RESULTS: Thirty-two candidate genes were associated with CLAD and graft failure, comprising the AI2 score, which clustered into 3 subcomponents. The AI2 score identified CLAD before its onset, in early and late post-CLAD brushes, as well as in the validation cohort (AUC 0.69-0.88). The AI2 score association with CLAD was independent of positive microbiology, CLAD stage, or CLAD subtype. However, transcripts most associated with CLAD evolved over time from CLAD onset. The AI2 score predicted time to graft failure and retransplant-free survival in both cohorts (p ≤ 0.03).
CONCLUSIONS: This airway inflammation gene score is associated with CLAD development, graft failure, and death. Future studies defining the molecular heterogeneity of airway inflammation could lead to endotype-targeted therapies.
摘要:
背景:慢性肺移植功能障碍(CLAD)限制了肺移植后的存活,但是在通过传统方法诊断之前会发生实质性的肺损伤。我们假设小气道基因表达模式可以在肺活量测定诊断之前识别CLAD风险并预测随后的移植物失败。
方法:在来自45例CLAD病例和37例时间匹配的对照组的156个小气道刷的衍生队列中,评估了来自4个排斥相关转录组的候选基因与CLAD或移植物失败的相关性。排除与CLAD和移植失败时间无关的候选基因,产生气道炎症2(AI2)基因集。在37例CLAD病例和37例对照的独立验证队列中评估了CLAD的受试者工作曲线下面积(AUC)和死亡或移植物失败的竞争风险。

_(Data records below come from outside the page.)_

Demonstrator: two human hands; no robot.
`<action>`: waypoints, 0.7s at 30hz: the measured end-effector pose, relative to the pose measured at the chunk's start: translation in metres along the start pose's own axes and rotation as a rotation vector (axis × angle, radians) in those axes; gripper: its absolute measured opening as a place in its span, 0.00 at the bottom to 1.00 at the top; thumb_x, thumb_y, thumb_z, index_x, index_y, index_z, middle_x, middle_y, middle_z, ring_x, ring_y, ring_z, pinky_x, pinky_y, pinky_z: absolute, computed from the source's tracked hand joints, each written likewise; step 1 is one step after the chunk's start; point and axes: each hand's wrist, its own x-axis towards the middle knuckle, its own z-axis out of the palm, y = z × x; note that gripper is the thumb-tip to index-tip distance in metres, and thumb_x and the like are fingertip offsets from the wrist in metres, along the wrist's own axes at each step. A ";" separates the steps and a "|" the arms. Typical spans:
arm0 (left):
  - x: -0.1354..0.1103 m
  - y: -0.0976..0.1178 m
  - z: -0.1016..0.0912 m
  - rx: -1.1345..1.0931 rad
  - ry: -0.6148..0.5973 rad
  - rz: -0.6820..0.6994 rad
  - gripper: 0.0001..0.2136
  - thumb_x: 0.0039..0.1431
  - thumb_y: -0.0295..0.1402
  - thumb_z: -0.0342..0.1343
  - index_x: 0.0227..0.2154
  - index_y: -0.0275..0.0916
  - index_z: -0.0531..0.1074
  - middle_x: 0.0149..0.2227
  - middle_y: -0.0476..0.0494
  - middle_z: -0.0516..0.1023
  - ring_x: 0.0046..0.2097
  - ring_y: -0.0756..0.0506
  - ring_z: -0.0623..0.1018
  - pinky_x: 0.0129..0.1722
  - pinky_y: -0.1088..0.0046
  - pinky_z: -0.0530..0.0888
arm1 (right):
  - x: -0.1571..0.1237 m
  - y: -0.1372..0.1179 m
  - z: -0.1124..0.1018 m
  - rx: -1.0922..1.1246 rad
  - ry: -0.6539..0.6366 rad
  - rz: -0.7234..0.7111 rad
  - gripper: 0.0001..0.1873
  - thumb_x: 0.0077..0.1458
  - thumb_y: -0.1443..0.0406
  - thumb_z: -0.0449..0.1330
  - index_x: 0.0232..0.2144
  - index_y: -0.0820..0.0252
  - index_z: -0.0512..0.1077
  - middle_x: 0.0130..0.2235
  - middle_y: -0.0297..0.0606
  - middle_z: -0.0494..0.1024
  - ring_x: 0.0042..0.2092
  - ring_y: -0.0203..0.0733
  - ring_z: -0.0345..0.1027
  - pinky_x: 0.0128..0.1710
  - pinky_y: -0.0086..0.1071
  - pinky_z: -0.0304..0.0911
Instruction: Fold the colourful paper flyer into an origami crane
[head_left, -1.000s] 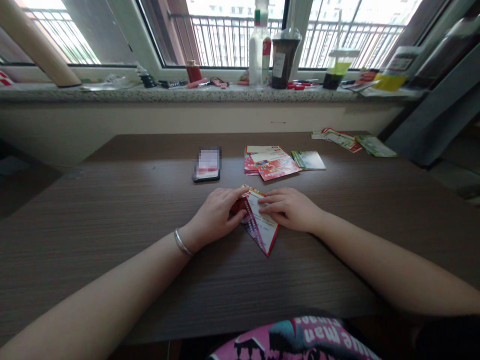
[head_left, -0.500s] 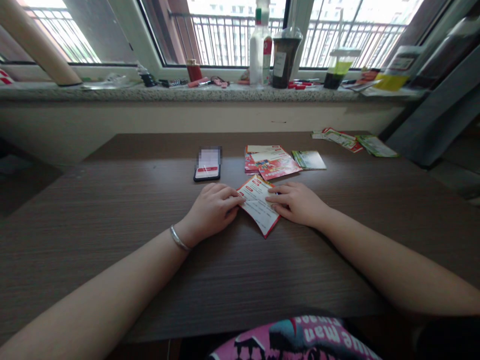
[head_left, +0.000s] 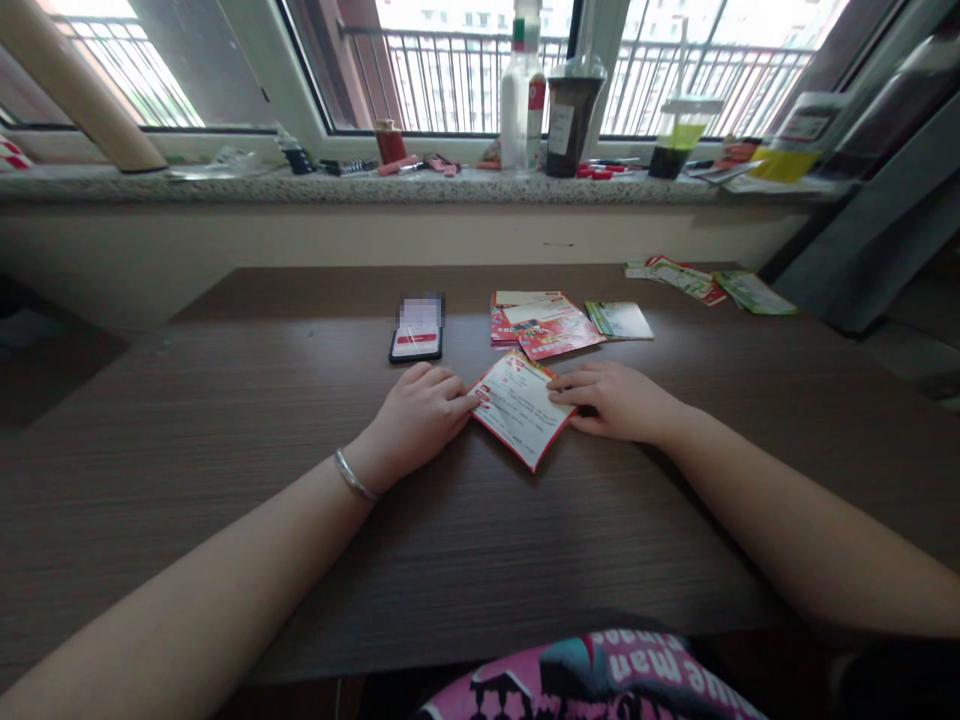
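Observation:
A white paper card with a red border and printed text [head_left: 525, 410] lies turned cornerwise on the brown table, between my two hands. My left hand [head_left: 424, 412] pinches its left corner between thumb and fingers. At the opposite corner, my right hand [head_left: 611, 400] grips the card with fingertips on top and the thumb by the edge. Just beyond the card is a pile of red and white printed cards [head_left: 559, 330]. A green and white card [head_left: 621, 320] touches that pile on the right.
A phone [head_left: 416, 345] lies beyond my left hand. More green and red cards [head_left: 682, 280] are at the table's far right. Along the windowsill [head_left: 450, 188] stand a clear bottle [head_left: 514, 115], a dark drink cup [head_left: 568, 120] and small items. The wooden table [head_left: 225, 400] spreads to both sides.
My hands have moved slightly apart, to the card's outer corners. The card, bowed before, now looks flatter and more of its printed face shows.

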 end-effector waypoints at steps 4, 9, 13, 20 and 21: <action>0.000 -0.004 -0.001 0.035 -0.014 0.024 0.07 0.64 0.32 0.54 0.38 0.44 0.77 0.35 0.46 0.77 0.40 0.43 0.73 0.42 0.63 0.64 | -0.002 0.002 0.002 -0.058 0.042 -0.025 0.12 0.59 0.64 0.57 0.42 0.55 0.77 0.48 0.38 0.79 0.47 0.46 0.71 0.45 0.41 0.64; 0.001 -0.008 -0.003 0.049 -0.016 0.076 0.06 0.63 0.32 0.55 0.38 0.44 0.77 0.34 0.48 0.77 0.41 0.43 0.73 0.43 0.63 0.64 | -0.002 0.000 -0.002 -0.126 0.034 -0.043 0.12 0.62 0.64 0.54 0.41 0.55 0.78 0.46 0.37 0.80 0.45 0.45 0.72 0.42 0.40 0.63; 0.001 -0.010 -0.006 0.053 -0.018 0.126 0.05 0.62 0.31 0.56 0.38 0.44 0.77 0.33 0.49 0.77 0.40 0.43 0.73 0.42 0.64 0.64 | -0.004 0.000 -0.004 -0.152 0.025 -0.043 0.12 0.62 0.64 0.54 0.42 0.53 0.77 0.46 0.36 0.80 0.44 0.44 0.73 0.41 0.39 0.62; -0.002 -0.017 -0.005 -0.021 -0.064 0.097 0.05 0.62 0.34 0.56 0.34 0.46 0.77 0.33 0.49 0.77 0.40 0.44 0.73 0.42 0.64 0.65 | -0.006 0.000 -0.004 -0.039 0.037 0.042 0.12 0.61 0.64 0.55 0.39 0.54 0.79 0.41 0.36 0.81 0.42 0.42 0.73 0.41 0.36 0.63; -0.003 -0.019 -0.004 -0.042 -0.072 0.081 0.06 0.62 0.35 0.55 0.34 0.46 0.77 0.33 0.49 0.77 0.40 0.44 0.73 0.41 0.65 0.65 | -0.007 0.000 -0.004 -0.015 0.038 0.065 0.12 0.61 0.63 0.55 0.38 0.55 0.79 0.41 0.37 0.81 0.42 0.42 0.73 0.40 0.36 0.64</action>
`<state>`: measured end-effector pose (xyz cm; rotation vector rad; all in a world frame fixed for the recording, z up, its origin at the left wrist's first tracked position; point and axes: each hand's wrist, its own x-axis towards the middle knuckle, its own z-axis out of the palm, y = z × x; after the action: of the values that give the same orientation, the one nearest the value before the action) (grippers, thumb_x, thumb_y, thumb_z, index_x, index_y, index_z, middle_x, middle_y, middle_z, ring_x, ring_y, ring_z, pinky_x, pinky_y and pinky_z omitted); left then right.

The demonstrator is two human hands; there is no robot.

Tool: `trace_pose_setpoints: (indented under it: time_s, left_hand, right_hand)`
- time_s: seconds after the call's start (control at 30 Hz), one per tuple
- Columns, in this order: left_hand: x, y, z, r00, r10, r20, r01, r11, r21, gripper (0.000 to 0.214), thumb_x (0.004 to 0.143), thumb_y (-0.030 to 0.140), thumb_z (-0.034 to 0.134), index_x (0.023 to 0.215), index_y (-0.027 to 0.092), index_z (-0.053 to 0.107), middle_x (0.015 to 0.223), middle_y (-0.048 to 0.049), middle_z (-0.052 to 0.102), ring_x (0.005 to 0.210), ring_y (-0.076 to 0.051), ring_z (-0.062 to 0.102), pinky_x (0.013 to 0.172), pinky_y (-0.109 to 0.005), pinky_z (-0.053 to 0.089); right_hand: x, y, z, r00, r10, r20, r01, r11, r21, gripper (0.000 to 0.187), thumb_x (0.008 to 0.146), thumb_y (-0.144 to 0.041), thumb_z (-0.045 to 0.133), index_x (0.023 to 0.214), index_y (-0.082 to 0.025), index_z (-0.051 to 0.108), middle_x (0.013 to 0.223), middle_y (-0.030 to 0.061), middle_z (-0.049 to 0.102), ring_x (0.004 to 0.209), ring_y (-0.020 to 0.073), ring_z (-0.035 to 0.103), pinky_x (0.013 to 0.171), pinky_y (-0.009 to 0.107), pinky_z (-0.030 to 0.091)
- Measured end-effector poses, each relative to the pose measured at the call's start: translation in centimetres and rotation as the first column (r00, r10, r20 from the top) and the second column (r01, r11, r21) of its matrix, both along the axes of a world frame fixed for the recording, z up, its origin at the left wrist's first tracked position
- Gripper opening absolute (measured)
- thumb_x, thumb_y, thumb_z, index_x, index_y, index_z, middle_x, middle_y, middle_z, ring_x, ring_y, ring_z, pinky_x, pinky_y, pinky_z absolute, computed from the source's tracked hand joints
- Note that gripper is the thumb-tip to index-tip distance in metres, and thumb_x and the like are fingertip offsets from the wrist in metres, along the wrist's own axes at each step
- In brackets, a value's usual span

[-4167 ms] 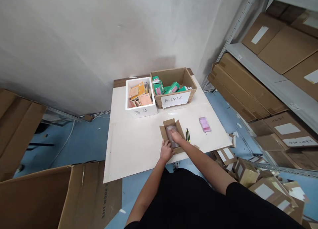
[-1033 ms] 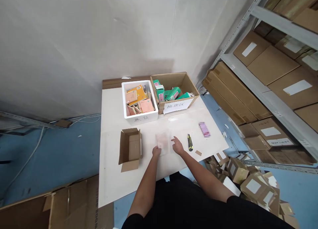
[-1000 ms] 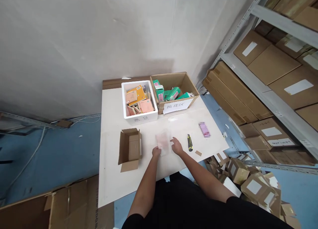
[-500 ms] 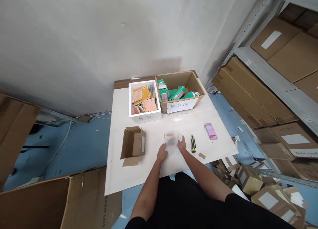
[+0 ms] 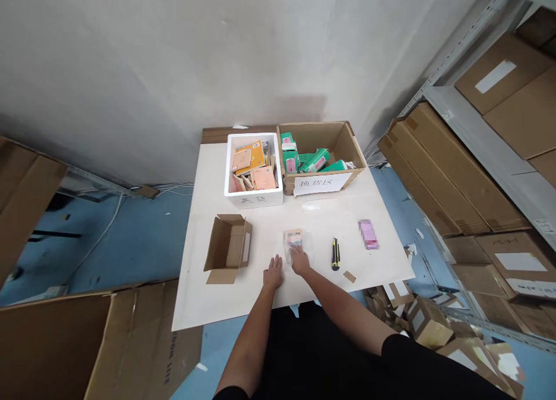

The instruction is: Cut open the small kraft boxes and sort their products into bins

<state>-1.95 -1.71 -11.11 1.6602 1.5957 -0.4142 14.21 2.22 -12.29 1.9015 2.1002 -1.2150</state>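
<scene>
A small pink-and-white packet in a clear plastic bag point(image 5: 293, 235) lies on the white table in front of me. My right hand point(image 5: 300, 261) rests on its near part with fingers stretched out, covering some of it. Just left of the bag, my left hand point(image 5: 273, 272) lies flat on the tabletop, fingers extended and holding nothing. To the right of my right hand is a black and yellow utility knife point(image 5: 336, 254). An open small cardboard box point(image 5: 237, 246) stands left of my hands, flaps spread.
At the back stand a white foam box point(image 5: 256, 199) of orange and pink booklets and a cardboard box point(image 5: 354, 174) with several green packages. A pixelated pink item point(image 5: 368, 234) and a brown cardboard scrap point(image 5: 350, 276) lie at right. Shelves with cartons point(image 5: 521, 255) flank the table.
Both hands held the bagged packet at its sides. Now it lies on the table, my left hand has come off it onto the tabletop, and my right hand has moved onto its top.
</scene>
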Motion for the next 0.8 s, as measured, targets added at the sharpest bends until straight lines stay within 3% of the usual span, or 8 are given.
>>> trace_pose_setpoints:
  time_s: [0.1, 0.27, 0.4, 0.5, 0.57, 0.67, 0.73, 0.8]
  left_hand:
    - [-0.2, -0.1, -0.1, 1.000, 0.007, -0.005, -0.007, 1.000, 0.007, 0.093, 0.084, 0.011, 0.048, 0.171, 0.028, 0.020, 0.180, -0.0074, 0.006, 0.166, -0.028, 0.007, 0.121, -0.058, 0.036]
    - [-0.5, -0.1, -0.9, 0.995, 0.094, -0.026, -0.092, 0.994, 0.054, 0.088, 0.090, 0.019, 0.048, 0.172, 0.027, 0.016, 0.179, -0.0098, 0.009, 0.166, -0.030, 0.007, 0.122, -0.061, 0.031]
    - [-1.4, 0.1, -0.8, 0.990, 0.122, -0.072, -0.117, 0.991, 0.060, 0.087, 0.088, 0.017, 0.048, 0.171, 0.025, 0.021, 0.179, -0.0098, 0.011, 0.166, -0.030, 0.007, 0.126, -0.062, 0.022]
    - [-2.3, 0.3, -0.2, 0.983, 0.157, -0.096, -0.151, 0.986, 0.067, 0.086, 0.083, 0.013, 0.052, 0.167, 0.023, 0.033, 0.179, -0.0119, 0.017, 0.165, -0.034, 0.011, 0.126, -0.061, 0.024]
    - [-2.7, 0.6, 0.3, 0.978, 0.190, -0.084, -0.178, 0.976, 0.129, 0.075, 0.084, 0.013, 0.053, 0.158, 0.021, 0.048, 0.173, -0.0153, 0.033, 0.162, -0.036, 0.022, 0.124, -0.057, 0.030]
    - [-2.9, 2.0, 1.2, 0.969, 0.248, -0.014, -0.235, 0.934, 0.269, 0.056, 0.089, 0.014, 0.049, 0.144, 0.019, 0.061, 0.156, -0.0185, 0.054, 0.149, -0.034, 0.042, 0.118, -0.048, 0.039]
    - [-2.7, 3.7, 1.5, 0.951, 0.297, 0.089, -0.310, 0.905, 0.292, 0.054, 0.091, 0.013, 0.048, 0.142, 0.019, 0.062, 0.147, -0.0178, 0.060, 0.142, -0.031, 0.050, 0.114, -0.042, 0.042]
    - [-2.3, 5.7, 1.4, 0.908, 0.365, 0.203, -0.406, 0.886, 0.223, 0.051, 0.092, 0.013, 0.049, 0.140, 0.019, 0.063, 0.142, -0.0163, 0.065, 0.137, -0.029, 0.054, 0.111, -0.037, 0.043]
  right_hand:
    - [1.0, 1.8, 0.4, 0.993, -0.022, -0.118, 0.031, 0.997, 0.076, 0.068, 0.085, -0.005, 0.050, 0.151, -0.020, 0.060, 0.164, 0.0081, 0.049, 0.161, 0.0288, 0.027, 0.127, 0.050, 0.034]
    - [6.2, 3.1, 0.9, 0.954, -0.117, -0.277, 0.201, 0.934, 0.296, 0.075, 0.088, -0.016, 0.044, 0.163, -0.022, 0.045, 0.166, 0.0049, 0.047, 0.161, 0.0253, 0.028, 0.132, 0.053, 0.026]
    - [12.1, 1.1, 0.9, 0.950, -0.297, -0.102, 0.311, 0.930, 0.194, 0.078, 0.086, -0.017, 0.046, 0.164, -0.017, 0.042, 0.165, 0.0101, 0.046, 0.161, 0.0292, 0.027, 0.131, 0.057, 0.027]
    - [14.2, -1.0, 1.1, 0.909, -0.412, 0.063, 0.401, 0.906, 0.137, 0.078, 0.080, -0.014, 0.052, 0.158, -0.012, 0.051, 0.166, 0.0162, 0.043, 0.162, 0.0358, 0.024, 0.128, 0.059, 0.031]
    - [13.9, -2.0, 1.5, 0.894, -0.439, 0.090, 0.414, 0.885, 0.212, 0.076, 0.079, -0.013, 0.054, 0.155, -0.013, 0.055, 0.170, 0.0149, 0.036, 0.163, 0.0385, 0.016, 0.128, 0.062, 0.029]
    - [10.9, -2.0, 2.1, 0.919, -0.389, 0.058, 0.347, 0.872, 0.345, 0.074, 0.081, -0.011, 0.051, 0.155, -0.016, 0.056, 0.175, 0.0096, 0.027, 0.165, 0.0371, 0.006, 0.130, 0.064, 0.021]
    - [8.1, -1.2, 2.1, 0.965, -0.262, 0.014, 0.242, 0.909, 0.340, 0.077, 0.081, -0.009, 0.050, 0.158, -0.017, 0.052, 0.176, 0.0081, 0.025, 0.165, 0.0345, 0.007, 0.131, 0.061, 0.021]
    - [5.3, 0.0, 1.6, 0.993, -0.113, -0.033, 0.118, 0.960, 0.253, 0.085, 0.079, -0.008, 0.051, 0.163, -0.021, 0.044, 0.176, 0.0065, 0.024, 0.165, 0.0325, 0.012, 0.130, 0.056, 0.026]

结果:32个候选基因与CLAD和移植物失败有关,包括AI2分数,分为3个子组件。AI2评分在发病前确定了CLAD,在早期和晚期后CLAD画笔中,以及验证队列(AUC0.69-0.88)。AI2评分与CLAD的相关性独立于阳性微生物学,CLAD阶段,或CLAD子类型。然而,与CLAD最相关的转录本从CLAD开始随着时间的推移而演变。AI2评分预测了两个队列中移植物失败和无再移植存活的时间(p≤0.03)。
结论:该气道炎症基因评分与CLAD发展相关,移植失败,和死亡。定义气道炎症的分子异质性的未来研究可能会导致内生型靶向治疗。
方法:在来自45例CLAD病例和37例时间匹配的对照组的156个小气道刷的衍生队列中,评估了来自4个排斥相关转录组的候选基因与CLAD或移植物失败的相关性。排除与CLAD和移植失败时间无关的候选基因,产生气道炎症2(AI2)基因集。在37例CLAD病例和37例对照的独立验证队列中评估了CLAD的受试者工作曲线下面积(AUC)和死亡或移植物失败的竞争风险。
结果:32个候选基因与CLAD和移植物失败有关,包括AI2分数,分为3个子组件。AI2评分在发病前确定了CLAD,在早期和晚期后CLAD画笔中,以及验证队列(AUC0.69-0.88)。AI2评分与CLAD的相关性独立于阳性微生物学,CLAD阶段,或CLAD子类型。然而,与CLAD最相关的转录本从CLAD开始随着时间的推移而演变。AI2评分预测了两个队列中移植物失败和无再移植存活的时间(p≤0.03)。
结论:该气道炎症基因评分与CLAD发展相关,移植失败,和死亡。定义气道炎症的分子异质性的未来研究可能会导致内生型靶向治疗。